In Competition No. 3265, you were invited to submit a letter to a friend asking for a loan as it might have been written by a well-known character from the field of fact or fiction. John O’Byrne earns an honourable mention for his letter from Hamlet to Laertes. Equally impressive were Susan Firth, Mike Morrison, Ralph Bateman, J.C.H. Mounsey and John Megoran. But the cash prizes go to the winners, printed below, who pocket £25 each.
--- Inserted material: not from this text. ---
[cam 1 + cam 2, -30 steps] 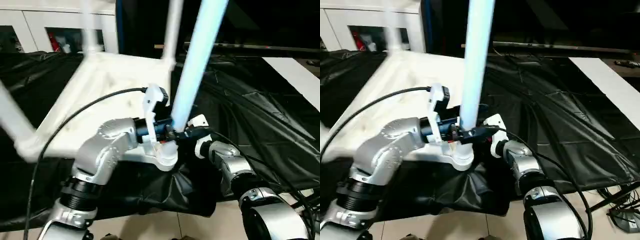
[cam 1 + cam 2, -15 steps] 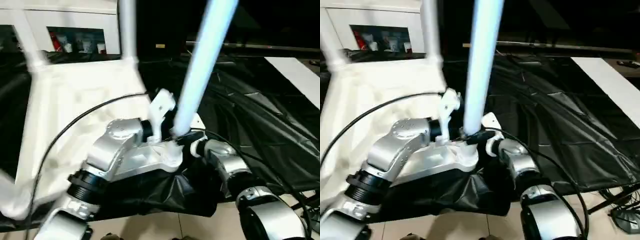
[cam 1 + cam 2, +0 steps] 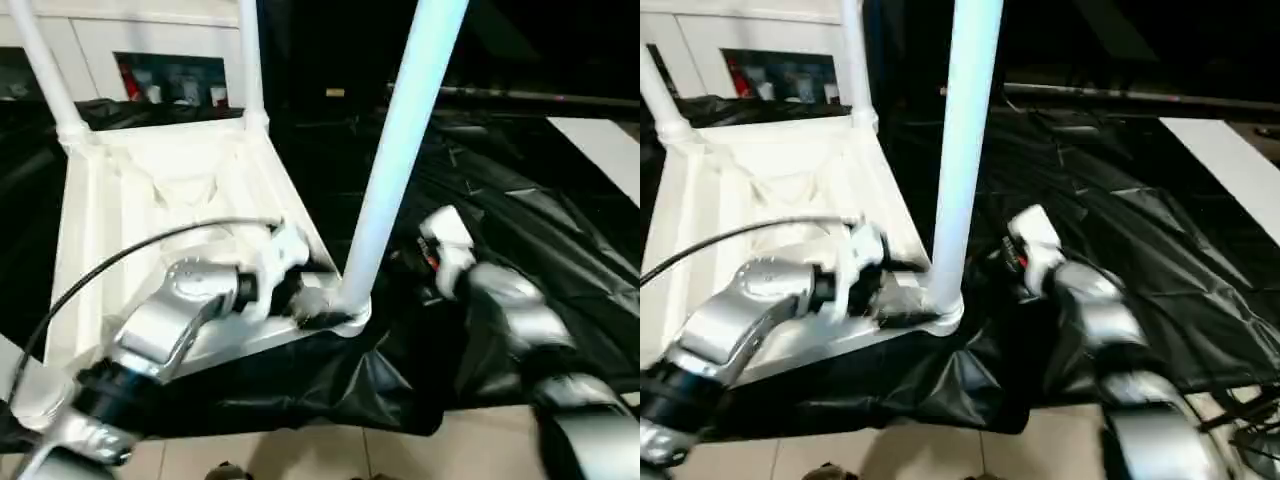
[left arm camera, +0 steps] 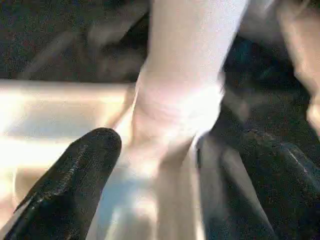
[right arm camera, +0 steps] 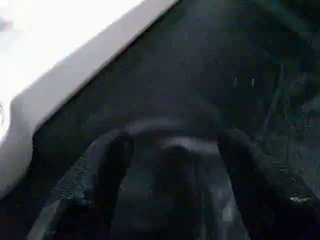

When, in the course of domestic events, it becomes necessary for a man so to impose on the goodwill of his fellow creature, as to request of him pecuniary succour, assistance, and augmentation, it behoves him set out sufficient reasons for such trespass. Let these facts be submitted to a candid friend: ‘The actions of a tyrant have stopped the arteries of trade by which my prosperity is nourished. ‘The delay, neglect and deceit of builders has magnified fourfold the expense of furnishing my family with a fit and commodious dwelling. ‘The multiplication of my dependants and chattels, springing solely from my concern for their wellbeing, has made the heaviest demands upon my purse. I hold this truth to be self-evident, that he who has given greatest service, merits the greatest consideration, and await your most generous reply with expectation, confidence and gratitude. Frank Upton/Thomas Jefferson
Dear Bob, Resist the inclination to cry ‘Humbug!’ when I tell you that, by keeping Christmas every day of the year this past decade, I have considerably overextended myself in what my unreformed self would have disparaged as ‘the charitable way’. That you continue the work with the open-handed merriment inspired by the blessed Spirits, I have concealed from you a second set of ledgers detailing the increasingly parlous state of the business.